Una gioia per gli occhi, un’angoscia per il cuore

La cosa che salta principalmente all’occhio di questa demo è sicuramente il lavoro egregio fatto dal RE Engine. Personaggi convincenti, atmosfere particolareggiate, ma soprattutto una gestione dell’illuminazione che da sola riesce a rendere un buon 70% dell’atmosfera. Il buio e le zone solo leggermente illuminate qua e la, riescono a dare una sensazione di città allo sbando, ormai prossima alla morte. Impeccabile proprio come il secondo capitolo, rimasterizzato l’anno scorso. Diciamo che questa volta il gioco è stato più semplice. È bastato veramente prendere la base di storia del terzo capitolo della saga e appiccicargli le meccaniche e la grafica del remake del 2. E con questo, capiamoci, non voglio assolutamente sminuire il lavoro fatto, anzi. Tecnicamente siamo di fronte all’epico. Una delle migliori esperienze tecniche vissute in questa generazione.

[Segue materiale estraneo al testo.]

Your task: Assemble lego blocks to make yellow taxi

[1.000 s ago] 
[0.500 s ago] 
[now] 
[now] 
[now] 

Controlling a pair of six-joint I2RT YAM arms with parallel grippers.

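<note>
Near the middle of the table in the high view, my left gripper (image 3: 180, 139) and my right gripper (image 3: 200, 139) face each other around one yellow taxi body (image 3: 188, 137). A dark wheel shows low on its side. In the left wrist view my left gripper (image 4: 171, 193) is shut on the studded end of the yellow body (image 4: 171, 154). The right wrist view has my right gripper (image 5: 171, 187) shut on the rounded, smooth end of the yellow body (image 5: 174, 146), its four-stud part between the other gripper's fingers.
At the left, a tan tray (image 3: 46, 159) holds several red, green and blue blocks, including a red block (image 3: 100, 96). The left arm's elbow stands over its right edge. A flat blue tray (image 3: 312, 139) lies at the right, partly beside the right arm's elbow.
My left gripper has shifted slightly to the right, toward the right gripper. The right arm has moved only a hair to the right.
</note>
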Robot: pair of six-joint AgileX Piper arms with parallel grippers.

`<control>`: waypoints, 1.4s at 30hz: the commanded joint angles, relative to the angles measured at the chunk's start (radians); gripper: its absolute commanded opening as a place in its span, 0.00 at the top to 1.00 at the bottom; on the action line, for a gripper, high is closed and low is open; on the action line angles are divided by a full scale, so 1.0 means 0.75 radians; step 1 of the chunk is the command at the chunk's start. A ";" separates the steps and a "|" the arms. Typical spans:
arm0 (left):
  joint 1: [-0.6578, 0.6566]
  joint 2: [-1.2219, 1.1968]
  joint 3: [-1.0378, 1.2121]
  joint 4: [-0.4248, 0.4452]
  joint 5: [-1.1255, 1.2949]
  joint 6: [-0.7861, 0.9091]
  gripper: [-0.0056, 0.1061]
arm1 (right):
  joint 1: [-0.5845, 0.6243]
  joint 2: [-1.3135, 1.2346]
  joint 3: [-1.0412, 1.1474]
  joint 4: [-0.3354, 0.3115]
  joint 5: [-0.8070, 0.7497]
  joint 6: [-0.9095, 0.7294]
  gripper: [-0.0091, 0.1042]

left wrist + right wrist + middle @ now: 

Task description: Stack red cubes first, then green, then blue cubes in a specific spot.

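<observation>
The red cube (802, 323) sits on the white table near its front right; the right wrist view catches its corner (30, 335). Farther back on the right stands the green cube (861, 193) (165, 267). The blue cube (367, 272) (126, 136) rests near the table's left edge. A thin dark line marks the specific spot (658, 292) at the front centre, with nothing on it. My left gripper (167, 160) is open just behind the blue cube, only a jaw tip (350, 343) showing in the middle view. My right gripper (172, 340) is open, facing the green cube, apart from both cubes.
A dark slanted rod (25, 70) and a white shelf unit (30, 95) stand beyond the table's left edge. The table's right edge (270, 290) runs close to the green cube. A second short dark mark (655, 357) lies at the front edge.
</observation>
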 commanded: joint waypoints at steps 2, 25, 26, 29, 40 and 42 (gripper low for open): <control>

Anche per quanto riguarda il sonoro, partendo dall’ottimo doppiaggio in italiano (che vuoi o non vuoi è sempre cosa gradita), ci sono delle chicche davvero non indifferenti. Particolari che sembrano non servire a nulla, ma invece aumentano il coinvolgimento del giocatore. Mi riferisco a urla che si sentono in lontananza, esplosioni e musiche che si possono ascoltare in radio quando entreremo in un negozio. Tutto è stato curato alla follia. E per questo non si può altro che fare un applauso a Capcom.

In conclusione

È da prendere Resident Evil 3 Remake? Ma che domande, certo che si! Le premesse sono ottime, tecnicamente è pazzesco, l’audio è meraviglioso e l’angoscia che scaturisce ad ogni passo è palpabile. La costante paura di finire i colpi, gli zombie che si avvicinano e lui, il Nemesis, reso ancora più spaventoso. Possiamo tranquillamente andare a prendere la nostra copia ad occhi chiusi, visto che le premesse sono quelle di avere un’esperienza molto simile a quella avuta lo scorso anno con Resident Evil 2. Un gioco diversissimo dall’originale, ma uguale. Un titolo che riusciva a distaccarsi dall’opera tratta, ma che comunque la rispettava. Ecco posso già azzardare che qui sarà lo stesso. Unico difetto di questa demo? Dura troppo poco. No, non mi bastano una ventina di minuti (un po’ di più se vorrai esplorare ogni anfratto della mappa proposta). Ne voglio di più. Mannaggia a te Capcom, mi hai fatto salire l’hype alle stelle!